I posted that to the Nelson Tech & Knowledge worker face book page,  comments like "something stinks" were made. 

Followed by a post from a "Ginger" speaking in first person, there is an executive city secretary with that name.

Her post stated the job was only posted internally???!  What is the truth?


 Everything was removed  and I was blocked from the face book page.

  There were complaints.

 I was reinstated and told I was on thin ice, not everyone agreed I should be allowed back.   
Recently I made a comment critical of the city,  immediatley blocked, turns out city councilor Keith Page is a site administrator, he must have been at the computer at that moment and blocked me.
There was another poster blocked critical of the city, by who?  the councilor? 

  No free speech on that face book page, councilor Page is the cities censor. 

Did you know the city is in the internet business?  They have what is called dark fibre, like waterpipe with no water, where does the water come from, the Real Internet Providers who already
own all the customers and with Telus now spending $20M to bring fibre to the home in all of Nelson, whereas Nelson Fibre is literally only available on Baker St. and corridors out to the schools, how do they expect to attract any customers.

  With 4000 city households Shaw and Telus own all the internet business since 2005 Nelson Fiber has attracted 28 real customers, all the rest are government.

With about 10km of fiber cable, estimates $20 to $90K per km.  see map below  
For example Rosemont , two customers,  Selkirk College and the Elementary school.  City income maybe $200/mo.  Payback on possible 5 km of cable $100-400K?  Never.  And will the schools now leave to the provincial Telus Ministry of education system fiber FirstGen used everywher else?  
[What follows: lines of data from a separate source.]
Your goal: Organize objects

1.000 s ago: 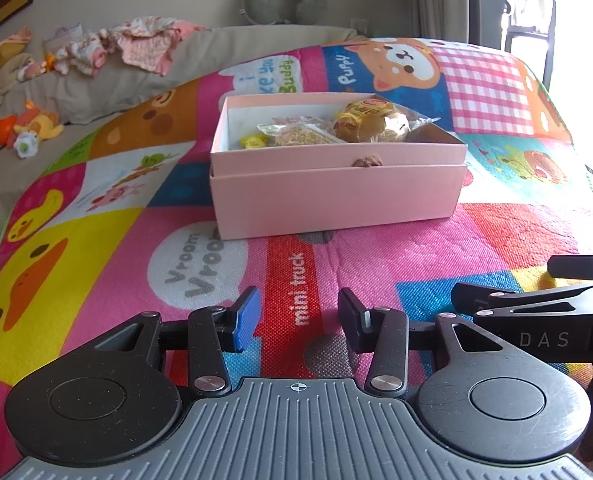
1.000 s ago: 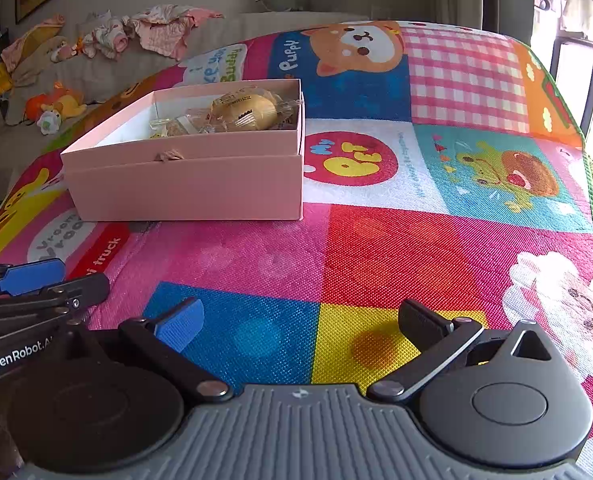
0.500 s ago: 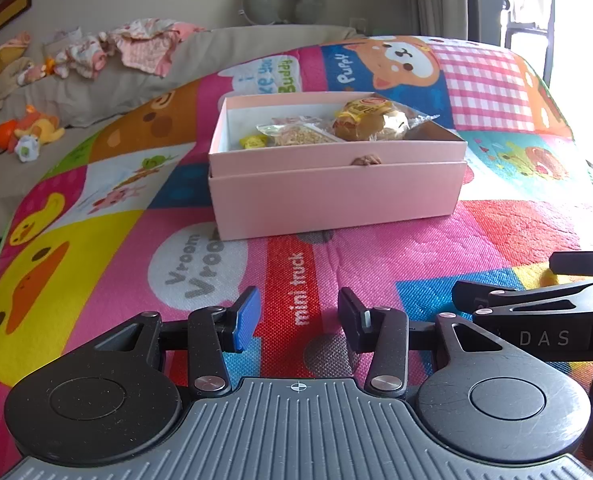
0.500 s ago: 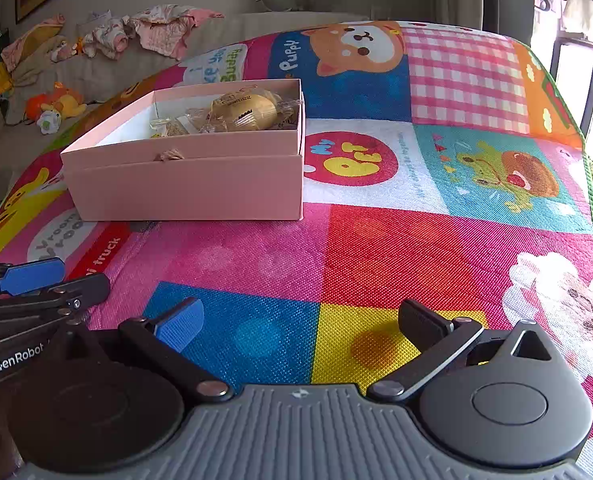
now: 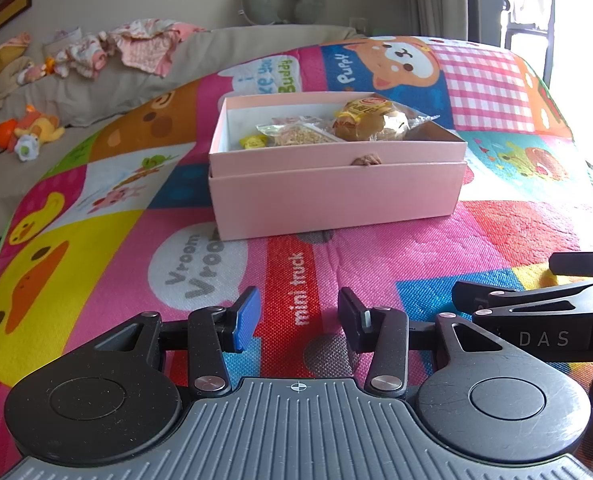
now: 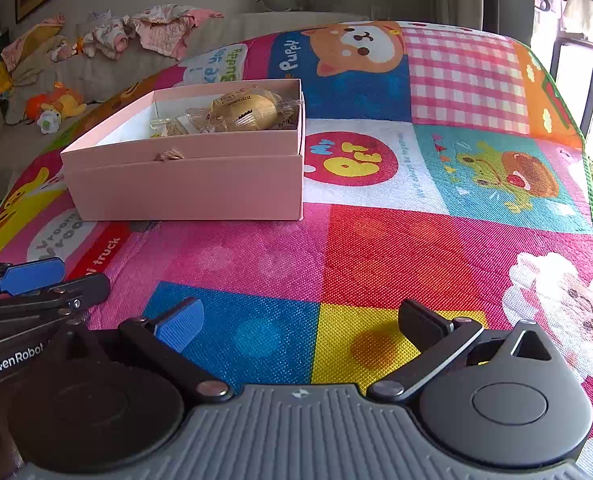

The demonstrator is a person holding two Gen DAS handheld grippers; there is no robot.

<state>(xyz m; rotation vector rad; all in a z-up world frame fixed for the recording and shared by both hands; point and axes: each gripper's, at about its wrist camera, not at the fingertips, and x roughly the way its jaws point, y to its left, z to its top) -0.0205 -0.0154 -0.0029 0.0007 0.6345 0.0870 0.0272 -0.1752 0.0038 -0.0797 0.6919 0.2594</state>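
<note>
Play mat fills frame; pink box at upper centre, stiff cardboard, light, take at side walls

Wrapped bun inside box, right part: soft, crinkly slippery film, pinch gently at wrapper edge

Left gripper moderately open, empty; right gripper wide open, holds nothing, touches nothing

The box is plain pale pink. The play mat is a patchwork of bright cartoon squares: pink, red, yellow, blue, with pink-and-white gingham.
</note>
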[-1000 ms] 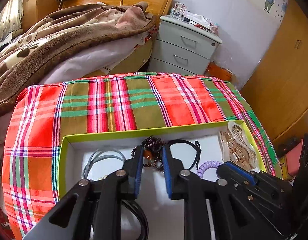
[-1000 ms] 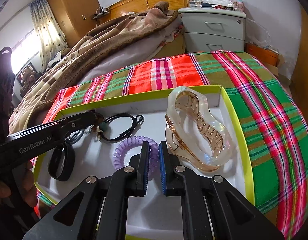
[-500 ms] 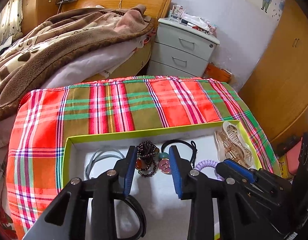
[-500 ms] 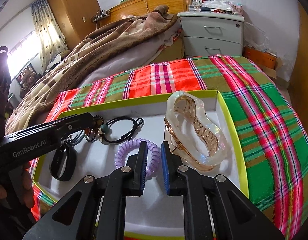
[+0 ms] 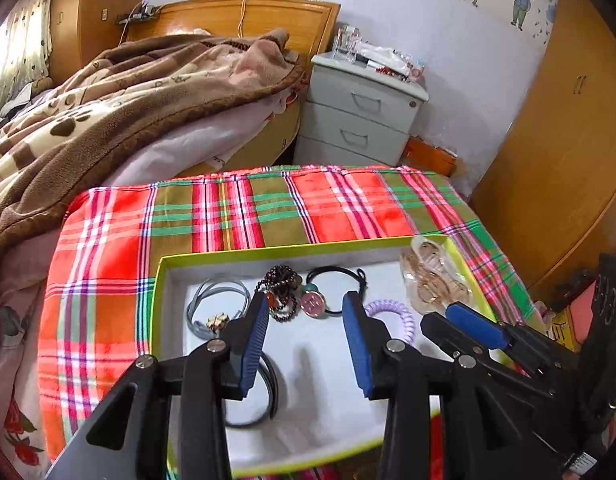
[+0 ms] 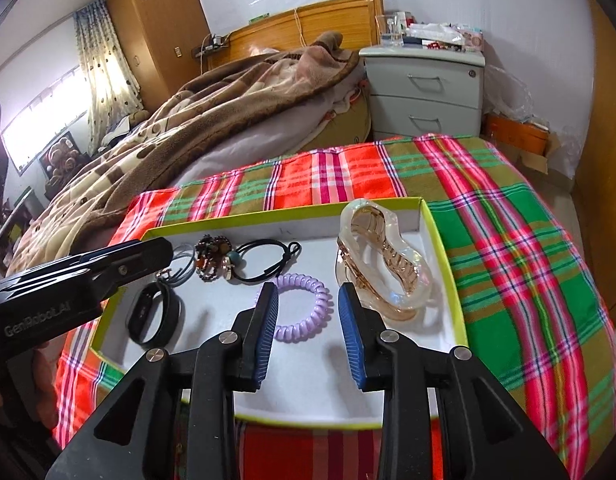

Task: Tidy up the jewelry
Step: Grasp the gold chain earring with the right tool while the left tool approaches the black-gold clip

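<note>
Only readable text: "GenRobot.AI", white lettering along the black body of the left tool (image 6: pixel 120 264), seen in right wrist view. Nothing else legible in either view.

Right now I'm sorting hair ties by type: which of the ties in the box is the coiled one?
The lilac spiral tie, lying between the right gripper fingers' line; the black tie behind it is smooth cord with a charm.

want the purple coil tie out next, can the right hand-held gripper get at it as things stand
Probably yes: the right hand-held gripper is open, and the purple coil tie lies free just ahead, apart from the hair claw.
</note>
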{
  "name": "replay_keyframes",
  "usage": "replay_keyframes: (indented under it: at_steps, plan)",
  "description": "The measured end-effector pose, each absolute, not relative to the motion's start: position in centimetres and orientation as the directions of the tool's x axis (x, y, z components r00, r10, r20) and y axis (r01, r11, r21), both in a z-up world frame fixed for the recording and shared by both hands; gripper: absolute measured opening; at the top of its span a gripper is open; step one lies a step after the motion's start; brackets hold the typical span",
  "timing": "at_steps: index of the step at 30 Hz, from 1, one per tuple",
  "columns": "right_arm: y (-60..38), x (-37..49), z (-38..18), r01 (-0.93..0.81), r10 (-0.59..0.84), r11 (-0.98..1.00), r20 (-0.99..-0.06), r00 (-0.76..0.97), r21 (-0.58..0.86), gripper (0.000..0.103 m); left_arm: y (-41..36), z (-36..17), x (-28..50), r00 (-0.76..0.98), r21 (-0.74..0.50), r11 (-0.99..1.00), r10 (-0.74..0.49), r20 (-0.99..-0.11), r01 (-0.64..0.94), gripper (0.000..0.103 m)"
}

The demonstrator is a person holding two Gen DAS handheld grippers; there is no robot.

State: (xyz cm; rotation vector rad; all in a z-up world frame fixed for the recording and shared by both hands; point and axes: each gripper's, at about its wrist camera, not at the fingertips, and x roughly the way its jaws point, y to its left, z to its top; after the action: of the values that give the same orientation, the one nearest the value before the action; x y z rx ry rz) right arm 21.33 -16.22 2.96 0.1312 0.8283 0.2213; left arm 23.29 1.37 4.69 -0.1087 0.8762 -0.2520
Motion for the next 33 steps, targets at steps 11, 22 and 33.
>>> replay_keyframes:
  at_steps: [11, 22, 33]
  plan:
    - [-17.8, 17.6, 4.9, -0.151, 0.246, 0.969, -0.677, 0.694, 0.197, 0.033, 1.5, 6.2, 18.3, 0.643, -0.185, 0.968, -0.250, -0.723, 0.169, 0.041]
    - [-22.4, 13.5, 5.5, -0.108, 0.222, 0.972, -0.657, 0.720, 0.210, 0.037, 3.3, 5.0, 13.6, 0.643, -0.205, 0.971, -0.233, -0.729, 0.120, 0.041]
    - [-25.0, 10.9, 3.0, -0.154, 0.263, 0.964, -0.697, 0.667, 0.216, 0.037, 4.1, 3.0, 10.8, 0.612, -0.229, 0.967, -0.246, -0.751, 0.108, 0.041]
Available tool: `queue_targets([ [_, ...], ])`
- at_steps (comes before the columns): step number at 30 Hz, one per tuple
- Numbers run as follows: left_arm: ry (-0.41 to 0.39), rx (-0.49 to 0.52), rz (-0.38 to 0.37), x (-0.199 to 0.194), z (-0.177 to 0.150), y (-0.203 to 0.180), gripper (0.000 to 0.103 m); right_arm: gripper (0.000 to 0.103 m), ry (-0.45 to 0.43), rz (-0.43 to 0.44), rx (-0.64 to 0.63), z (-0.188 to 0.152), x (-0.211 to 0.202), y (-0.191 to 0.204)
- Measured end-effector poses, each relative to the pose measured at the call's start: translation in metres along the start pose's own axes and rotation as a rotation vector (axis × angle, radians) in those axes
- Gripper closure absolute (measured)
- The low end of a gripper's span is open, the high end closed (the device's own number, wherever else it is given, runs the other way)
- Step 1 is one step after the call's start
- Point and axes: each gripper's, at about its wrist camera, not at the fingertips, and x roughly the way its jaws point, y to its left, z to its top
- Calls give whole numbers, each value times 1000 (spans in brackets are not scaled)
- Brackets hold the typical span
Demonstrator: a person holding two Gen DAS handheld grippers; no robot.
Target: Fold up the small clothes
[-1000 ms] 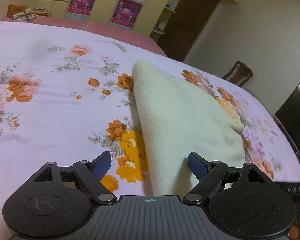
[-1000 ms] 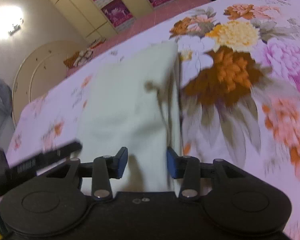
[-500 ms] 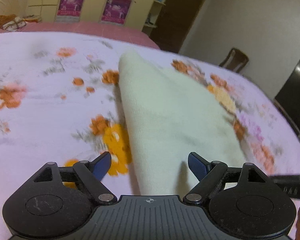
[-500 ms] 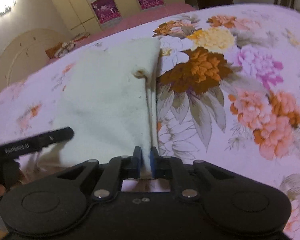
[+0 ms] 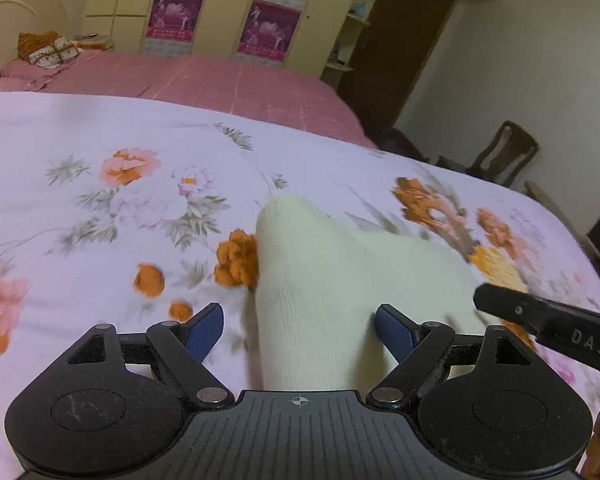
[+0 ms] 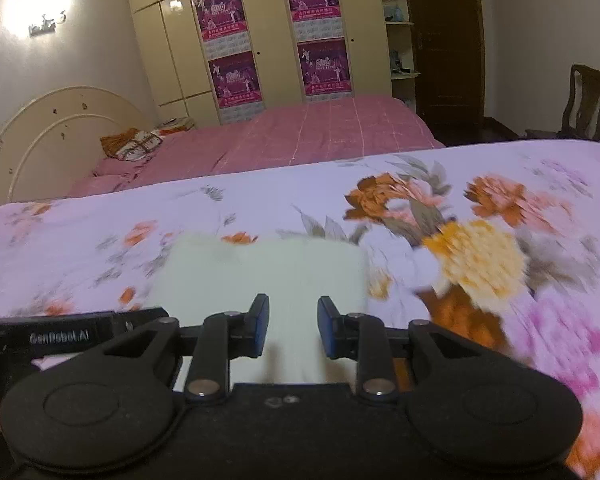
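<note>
A cream folded cloth (image 5: 320,280) lies on the floral bedsheet (image 5: 100,208). In the left wrist view it runs from between my fingers away toward the bed's middle. My left gripper (image 5: 299,330) is open, its blue pads on either side of the cloth's near end. In the right wrist view the cloth (image 6: 260,272) is a flat rectangle ahead. My right gripper (image 6: 291,328) is open with a moderate gap over the cloth's near edge. The right gripper's body (image 5: 548,332) shows at the right of the left wrist view.
A pink bed (image 6: 300,136) with a patterned pillow (image 6: 134,142) stands beyond the floral sheet. A wardrobe with purple posters (image 6: 276,40) lines the far wall. A wooden chair (image 6: 584,104) and a dark door (image 6: 448,40) are at the right.
My right gripper was shut on the cloth's edge half a second ago and has opened. Both cameras have tilted up and pulled back; the cloth now lies flatter.
</note>
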Motion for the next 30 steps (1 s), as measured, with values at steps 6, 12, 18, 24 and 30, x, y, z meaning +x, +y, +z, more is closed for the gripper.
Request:
queue_targets([
  [6, 10, -83, 1, 33, 5, 13, 20, 76, 65, -98, -106, -6, 68, -5],
  [12, -66, -101, 13, 25, 17, 7, 20, 72, 9, -41, -23, 7, 54, -14],
  [18, -28, -26, 64, 50, 17, 11, 20, 69, 64, -90, -60, 12, 92, -12],
  [24, -54, -62, 53, 13, 12, 12, 20, 65, 48, -60, 24, 18, 66, -18],
  [30, -66, 48, 16, -24, -26, 3, 20, 65, -29, -4, -37, -12, 3, 2],
])
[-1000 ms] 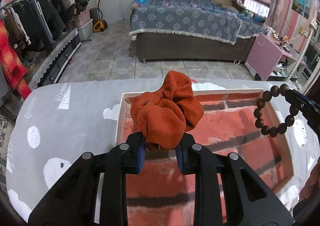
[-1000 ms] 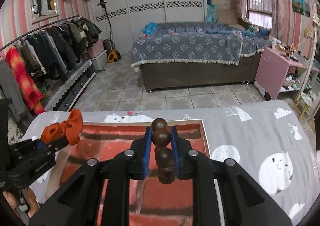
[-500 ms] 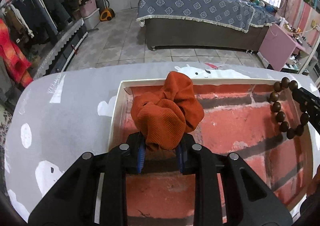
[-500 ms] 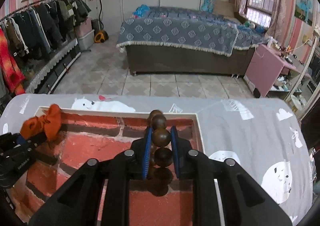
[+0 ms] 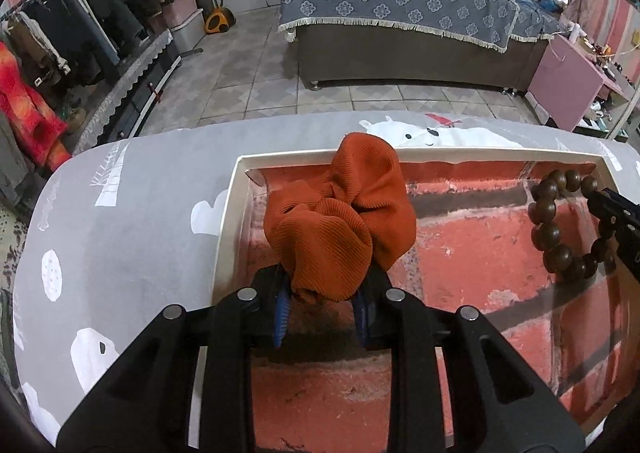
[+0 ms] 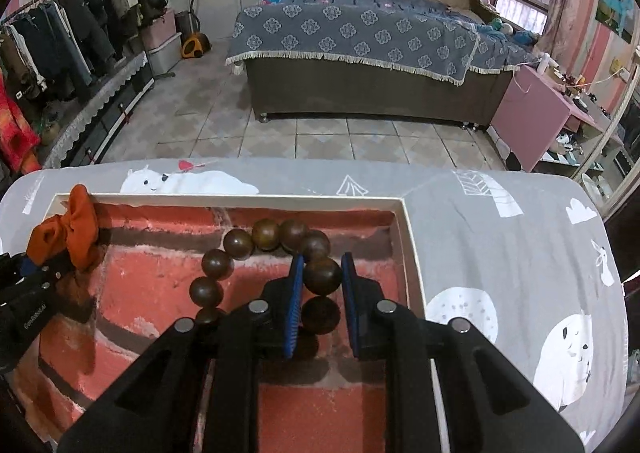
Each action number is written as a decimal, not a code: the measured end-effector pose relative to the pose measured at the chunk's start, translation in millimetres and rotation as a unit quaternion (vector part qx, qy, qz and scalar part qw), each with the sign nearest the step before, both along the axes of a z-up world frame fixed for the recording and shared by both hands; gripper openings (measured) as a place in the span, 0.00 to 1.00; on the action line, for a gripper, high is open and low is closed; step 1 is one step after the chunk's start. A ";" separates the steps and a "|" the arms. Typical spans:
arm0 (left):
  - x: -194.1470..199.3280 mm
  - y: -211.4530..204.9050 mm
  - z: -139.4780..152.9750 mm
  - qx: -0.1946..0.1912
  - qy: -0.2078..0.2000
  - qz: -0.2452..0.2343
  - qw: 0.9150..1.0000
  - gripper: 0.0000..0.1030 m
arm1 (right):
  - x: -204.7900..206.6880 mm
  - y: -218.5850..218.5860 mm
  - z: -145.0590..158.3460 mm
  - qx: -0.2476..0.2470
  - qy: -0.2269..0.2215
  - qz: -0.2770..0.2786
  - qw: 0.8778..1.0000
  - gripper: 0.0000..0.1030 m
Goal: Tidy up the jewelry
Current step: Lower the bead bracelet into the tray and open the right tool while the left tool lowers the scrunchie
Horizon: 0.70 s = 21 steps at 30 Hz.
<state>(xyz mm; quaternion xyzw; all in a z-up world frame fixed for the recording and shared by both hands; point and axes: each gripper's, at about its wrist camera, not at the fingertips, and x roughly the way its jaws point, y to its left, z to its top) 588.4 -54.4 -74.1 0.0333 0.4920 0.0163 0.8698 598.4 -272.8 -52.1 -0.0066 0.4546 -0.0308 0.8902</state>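
An orange ribbed scrunchie [image 5: 340, 221] is pinched in my left gripper [image 5: 322, 293], low over the far left corner of a white-rimmed tray [image 5: 228, 221] lined with a red brick print. My right gripper [image 6: 320, 277] is shut on a dark wooden bead bracelet [image 6: 256, 249], whose loop lies out to the left on the tray floor by the far right corner. The right wrist view shows the scrunchie [image 6: 68, 233] and the left gripper at the tray's [image 6: 408, 237] left end. The bracelet [image 5: 560, 225] appears at the right edge of the left wrist view.
The tray rests on a table under a grey cloth [image 6: 500, 253] printed with white bears. Beyond the table's far edge lie a tiled floor, a bed [image 6: 360, 53], a clothes rack [image 5: 60, 45] on the left and a pink cabinet [image 6: 540, 113] on the right.
Both grippers have come down toward the tray floor and tipped further downward. The bracelet's loop, hanging edge-on before, now lies spread out to the left. Both grips are unchanged.
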 end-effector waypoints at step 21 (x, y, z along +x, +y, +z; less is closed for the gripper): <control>0.1 0.2 -0.5 0.016 -0.002 -0.002 1.000 0.25 | 13.9 -0.7 -6.6 0.006 0.029 0.003 1.000 0.19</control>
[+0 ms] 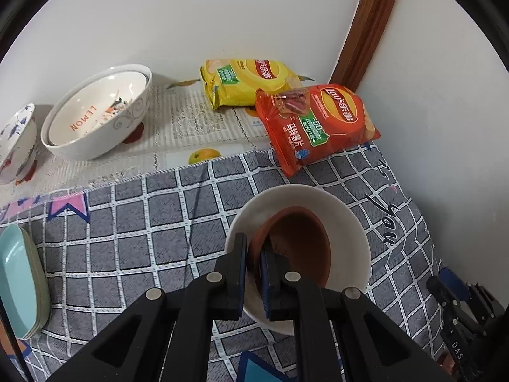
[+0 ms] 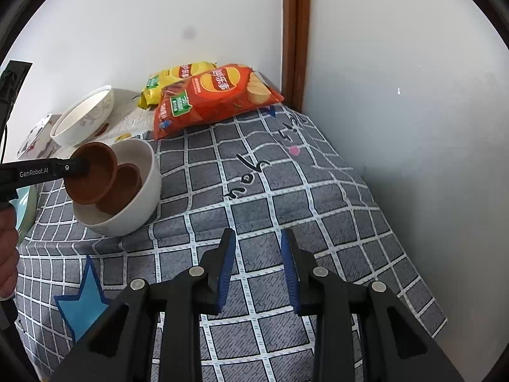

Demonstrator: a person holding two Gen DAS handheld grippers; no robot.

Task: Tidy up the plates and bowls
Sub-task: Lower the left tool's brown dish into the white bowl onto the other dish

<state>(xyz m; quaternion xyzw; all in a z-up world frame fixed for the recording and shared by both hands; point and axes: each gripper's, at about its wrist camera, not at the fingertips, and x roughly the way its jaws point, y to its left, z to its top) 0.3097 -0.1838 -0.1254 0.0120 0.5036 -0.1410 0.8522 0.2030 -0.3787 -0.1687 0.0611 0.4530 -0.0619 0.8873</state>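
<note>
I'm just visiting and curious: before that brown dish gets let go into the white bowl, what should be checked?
1. Left gripper clamped on brown dish rim: ok.
2. Dish over white bowl: ok.
3. Second brown dish already inside, leaving room to nest: cannot tell.
4. Right gripper open, empty, clear of the bowl: ok.
5. Red chip bag apart from the bowl: ok.

Each tool (image 2: pixel 258 270) is matte black plastic with blue-faced fingers (image 2: pixel 226 270) and silver rivets (white "GenRobot.AI" lettering on the left tool (image 2: pixel 79 167)).
</note>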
The city spin, Nelson Fibre is a utility, they don't have to make money. (yet they claim to save $100k and earn $100K annually?) The manager $97K/yr and two fulltime IT people.  With maybe 28 real customers what are these people doing?  NF might have 60 total connections, most schools and other government offices who have their own IT people.

What will city council do now that NelsonFibre wants their rates reduced to "be competitive"?
(taxpayer subsidized competition for the real providers!)

                      THE DIRTY DOZEN REPORT 


Some excerpts from this report



the reality that government broadband networks are almost always a financial catastrophe for the government and its taxpayers. In an effort to “keep up with the Joneses” state and local officials frequently pour money into government internet projects without considering that nearly every government that has gone into the internet business found itself worse of f

Construction costs for broadband networks frequently go over budget, customer subscription numbers rarely meet projections,



the expenditures did nothing to improve the lives of the people served by government-owned networks.
government broadband networks represent some of the most unsuccessful, wasteful and flawed
local internet projects,


By any objective measure, the growth of municipal broadband networks has been one of the most disastrous movements to hit local and state governments in decades. Government internet projects unnecessarily put tax dollars at risk, needlessly reduce the resources available for valuable government services and unfairly compete against private businesses in the marketplace.

COULD THE CITY BE DOING SOMETHING ILLEGAL?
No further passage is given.